Ismoked my first cigarette in my third year of university. A friend of mine offered me one in a quiet corner on campus, and I surprisingly took her up on her offer. I say surprisingly because until that day I was a staunch anti-smoking advocate, bullying friends and family to put out the cigarette sitting comfortably between their fingers and make it their last.
My hands shook when I held the cigarette, and when my friend lit it up for me, it actually fell. I knew I was doing something wrong, but I did it anyway. Eight years later I’m a pack-a-day smoker, and I have a lit cigarette in my hand to help me concentrate as I write this anti-smoking piece.
Having tried to quit numerous times, and failed, I decided 2012 would be the year I would finally do it. First I tried cold turkey: It lasted four days and ended with my crying hysterically because I needed my fix. This conflict of feeling deprived and wanting to stop smoking created a roller coaster of emotions and physical symptoms that I associated with quitting.
Cutting down didn’t work either; it just prolonged the cravings, and put me through unnecessary pain. So I decided to try the electronic cigarette. I kept at it for two weeks but soon stopped when I realized it had me smoking vapor all day to compensate for the real thing, leaving me with a throbbing headache and the feeling of constantly being high.
Frustrated and angry for not being able to have any sort of willpower or control over my addiction (and the fact that my husband, friends and family were constantly giving me a hard time about my smell, appearance, deteriorating health and throwing the “a smoker dies every six seconds” line in my face), I decided to try something my analytical brain had a hard time comprehending at first: I started reading Allen Carr’s Easy Way To Stop Smoking.

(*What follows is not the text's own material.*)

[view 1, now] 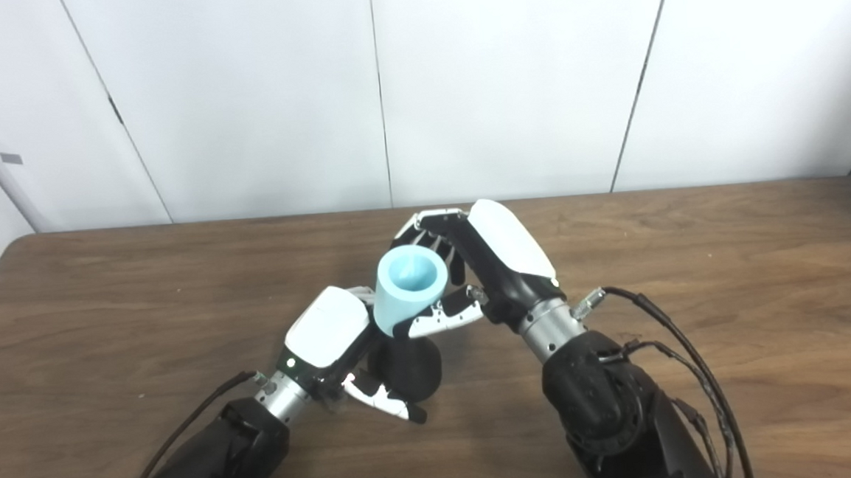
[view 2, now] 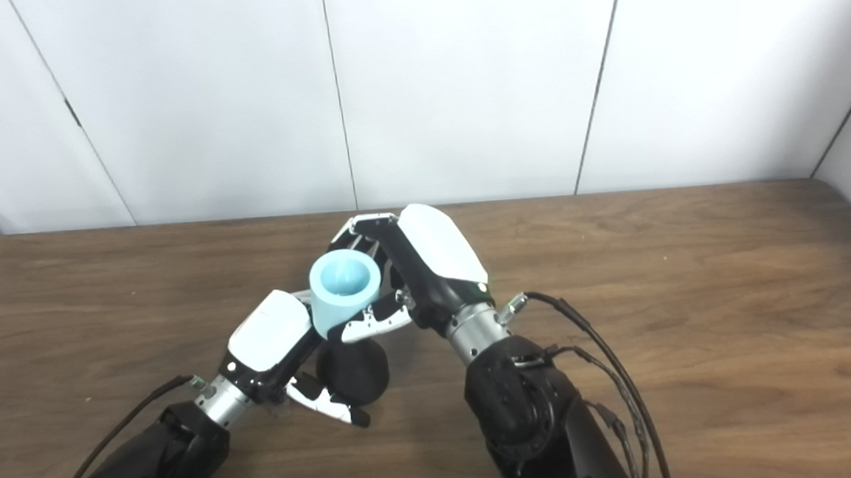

It seems almost lame to use a book to try to quit a habit that is so intertwined with every aspect of your life, but I was desperate. Over 34,000 every year tobacco-related deaths happen in Egypt alone, and I really didn’t want to be one of them.
First off, this is not a scare tactic book. On the contrary, it addresses why scare tactics only make people smoke more. It highlights the reasons why people think they smoke, and why those reasons are illusions we make up for ourselves. Carr explains the reasons people really smoke, and how those things are easily overcome — a “de-brainwashing” as he calls it. What you come to love about this book is there is no pressure. You can smoke all the way through it (in fact, he asks you to).
Carr helps you see the difference between your nicotine addiction and the act of smoking a cigarette, helping you to stop using “excuses” to justify the negative effects of smoking. And Carr definitely knows his subject. He lists every excuse smokers give themselves to continue smoking — concentration, boredom, stress, relaxation — and busts them with logic.
Carr’s method is really just a mindset and a new way of thinking about smoking. The entire strategy revolves around you coming to the realization that you don’t really like smoking, and that the only reason you do it is because you are addicted to nicotine and brainwashed by social stigma. He takes you back to your first cigarette and walks you through it as you begin to notice all the things you previously chose not to confront.
What makes his tactic effective with so many people (Carr has sold 9 million copies so far and claims a 95% quitting rate) is that by the time you finish reading the book, you will actually want to quit smoking.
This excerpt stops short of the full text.